PROBLEM DESCRIPTION —
Pick every line out of the entries below that holds the string "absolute", and report them.

EXERCISE MATERIALS —

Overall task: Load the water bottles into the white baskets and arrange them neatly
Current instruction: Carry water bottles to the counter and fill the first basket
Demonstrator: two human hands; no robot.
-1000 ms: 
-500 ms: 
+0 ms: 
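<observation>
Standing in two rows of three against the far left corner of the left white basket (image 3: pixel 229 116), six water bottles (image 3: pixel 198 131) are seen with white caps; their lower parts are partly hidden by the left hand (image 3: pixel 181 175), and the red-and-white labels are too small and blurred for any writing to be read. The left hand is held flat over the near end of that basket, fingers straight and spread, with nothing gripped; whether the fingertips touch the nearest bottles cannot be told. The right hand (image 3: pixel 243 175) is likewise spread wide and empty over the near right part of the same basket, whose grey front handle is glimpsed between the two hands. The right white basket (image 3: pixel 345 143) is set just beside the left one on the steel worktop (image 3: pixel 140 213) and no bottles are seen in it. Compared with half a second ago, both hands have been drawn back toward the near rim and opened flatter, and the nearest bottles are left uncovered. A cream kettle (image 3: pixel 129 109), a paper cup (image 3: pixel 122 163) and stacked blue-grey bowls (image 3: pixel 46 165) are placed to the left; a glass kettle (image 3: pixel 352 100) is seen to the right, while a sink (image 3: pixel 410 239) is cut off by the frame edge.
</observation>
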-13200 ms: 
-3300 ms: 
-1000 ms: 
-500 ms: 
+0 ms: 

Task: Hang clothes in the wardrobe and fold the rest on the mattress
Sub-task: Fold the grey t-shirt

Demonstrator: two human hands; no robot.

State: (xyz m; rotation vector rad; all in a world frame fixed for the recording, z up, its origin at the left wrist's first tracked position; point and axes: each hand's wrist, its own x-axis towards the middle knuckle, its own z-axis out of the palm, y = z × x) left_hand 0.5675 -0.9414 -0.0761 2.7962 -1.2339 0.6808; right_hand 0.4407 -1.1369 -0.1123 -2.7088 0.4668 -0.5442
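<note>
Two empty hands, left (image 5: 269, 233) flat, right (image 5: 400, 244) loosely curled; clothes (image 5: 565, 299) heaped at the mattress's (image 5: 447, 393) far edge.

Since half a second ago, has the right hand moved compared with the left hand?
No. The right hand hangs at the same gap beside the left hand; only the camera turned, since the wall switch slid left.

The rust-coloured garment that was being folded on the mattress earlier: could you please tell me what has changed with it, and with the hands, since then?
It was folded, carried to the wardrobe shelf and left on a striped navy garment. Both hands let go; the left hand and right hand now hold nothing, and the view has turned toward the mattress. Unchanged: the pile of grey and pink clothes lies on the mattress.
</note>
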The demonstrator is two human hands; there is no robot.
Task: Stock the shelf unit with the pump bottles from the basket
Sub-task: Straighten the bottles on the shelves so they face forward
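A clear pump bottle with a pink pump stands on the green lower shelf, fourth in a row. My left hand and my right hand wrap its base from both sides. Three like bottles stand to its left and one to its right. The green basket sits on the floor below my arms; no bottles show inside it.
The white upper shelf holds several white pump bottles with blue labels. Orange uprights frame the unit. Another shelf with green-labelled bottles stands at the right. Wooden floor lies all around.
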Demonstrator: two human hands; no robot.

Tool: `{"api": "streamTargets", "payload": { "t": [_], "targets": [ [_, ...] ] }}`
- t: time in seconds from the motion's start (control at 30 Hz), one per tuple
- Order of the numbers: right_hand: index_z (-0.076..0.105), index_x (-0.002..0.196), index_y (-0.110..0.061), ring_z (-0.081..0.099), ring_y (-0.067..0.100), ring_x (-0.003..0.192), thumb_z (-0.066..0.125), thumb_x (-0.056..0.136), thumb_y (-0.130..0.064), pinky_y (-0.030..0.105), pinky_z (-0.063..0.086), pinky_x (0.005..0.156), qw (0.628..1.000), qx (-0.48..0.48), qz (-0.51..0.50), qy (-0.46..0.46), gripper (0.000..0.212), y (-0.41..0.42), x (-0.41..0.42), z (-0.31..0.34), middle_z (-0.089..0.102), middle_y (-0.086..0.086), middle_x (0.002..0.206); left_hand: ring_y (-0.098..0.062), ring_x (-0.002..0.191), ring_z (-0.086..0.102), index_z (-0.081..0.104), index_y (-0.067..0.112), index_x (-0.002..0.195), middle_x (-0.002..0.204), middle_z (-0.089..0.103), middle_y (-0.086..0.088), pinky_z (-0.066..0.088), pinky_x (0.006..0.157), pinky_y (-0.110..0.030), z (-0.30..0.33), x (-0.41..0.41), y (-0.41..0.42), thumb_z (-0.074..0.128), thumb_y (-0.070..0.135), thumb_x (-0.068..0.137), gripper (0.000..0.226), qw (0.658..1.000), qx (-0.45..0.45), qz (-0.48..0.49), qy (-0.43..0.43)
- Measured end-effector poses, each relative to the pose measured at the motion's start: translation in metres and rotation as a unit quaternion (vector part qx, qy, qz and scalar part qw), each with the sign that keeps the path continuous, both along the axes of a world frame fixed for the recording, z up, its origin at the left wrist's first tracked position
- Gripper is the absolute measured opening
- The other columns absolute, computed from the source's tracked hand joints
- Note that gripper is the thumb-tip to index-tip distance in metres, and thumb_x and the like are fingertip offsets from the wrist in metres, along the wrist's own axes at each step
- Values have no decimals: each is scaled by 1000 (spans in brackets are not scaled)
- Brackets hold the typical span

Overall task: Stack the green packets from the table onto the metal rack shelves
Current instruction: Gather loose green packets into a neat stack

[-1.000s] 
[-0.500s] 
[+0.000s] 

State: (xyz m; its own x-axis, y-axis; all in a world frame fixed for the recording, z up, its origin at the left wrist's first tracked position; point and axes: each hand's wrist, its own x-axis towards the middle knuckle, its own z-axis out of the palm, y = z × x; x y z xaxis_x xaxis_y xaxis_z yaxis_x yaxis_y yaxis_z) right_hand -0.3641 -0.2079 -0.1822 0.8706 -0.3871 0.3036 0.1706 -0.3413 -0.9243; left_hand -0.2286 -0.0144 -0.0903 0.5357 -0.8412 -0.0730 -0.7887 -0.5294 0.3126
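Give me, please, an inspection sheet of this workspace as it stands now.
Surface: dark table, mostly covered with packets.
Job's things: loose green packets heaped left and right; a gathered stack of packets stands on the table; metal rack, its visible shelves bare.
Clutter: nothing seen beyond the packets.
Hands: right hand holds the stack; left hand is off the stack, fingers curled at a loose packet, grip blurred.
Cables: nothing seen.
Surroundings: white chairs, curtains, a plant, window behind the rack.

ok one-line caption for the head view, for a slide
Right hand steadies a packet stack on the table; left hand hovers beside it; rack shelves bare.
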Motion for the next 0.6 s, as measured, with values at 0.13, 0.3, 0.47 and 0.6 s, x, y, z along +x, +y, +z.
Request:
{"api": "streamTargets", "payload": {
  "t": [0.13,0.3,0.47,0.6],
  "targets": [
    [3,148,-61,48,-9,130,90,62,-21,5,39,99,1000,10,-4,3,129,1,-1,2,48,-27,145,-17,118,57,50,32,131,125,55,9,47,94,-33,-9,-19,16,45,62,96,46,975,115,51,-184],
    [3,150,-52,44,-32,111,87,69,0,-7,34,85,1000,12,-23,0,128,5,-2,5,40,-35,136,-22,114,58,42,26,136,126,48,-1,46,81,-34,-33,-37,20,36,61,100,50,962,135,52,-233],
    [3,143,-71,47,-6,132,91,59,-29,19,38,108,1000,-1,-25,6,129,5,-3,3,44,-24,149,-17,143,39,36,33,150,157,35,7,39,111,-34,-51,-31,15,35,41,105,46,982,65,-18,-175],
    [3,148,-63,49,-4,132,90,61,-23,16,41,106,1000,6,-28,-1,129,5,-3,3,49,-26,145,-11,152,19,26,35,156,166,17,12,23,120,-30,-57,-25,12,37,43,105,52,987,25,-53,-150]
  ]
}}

REPLY TO THE TASK —
- Gripper is the absolute measured opening
- The other columns absolute, computed from the source's tracked hand joints

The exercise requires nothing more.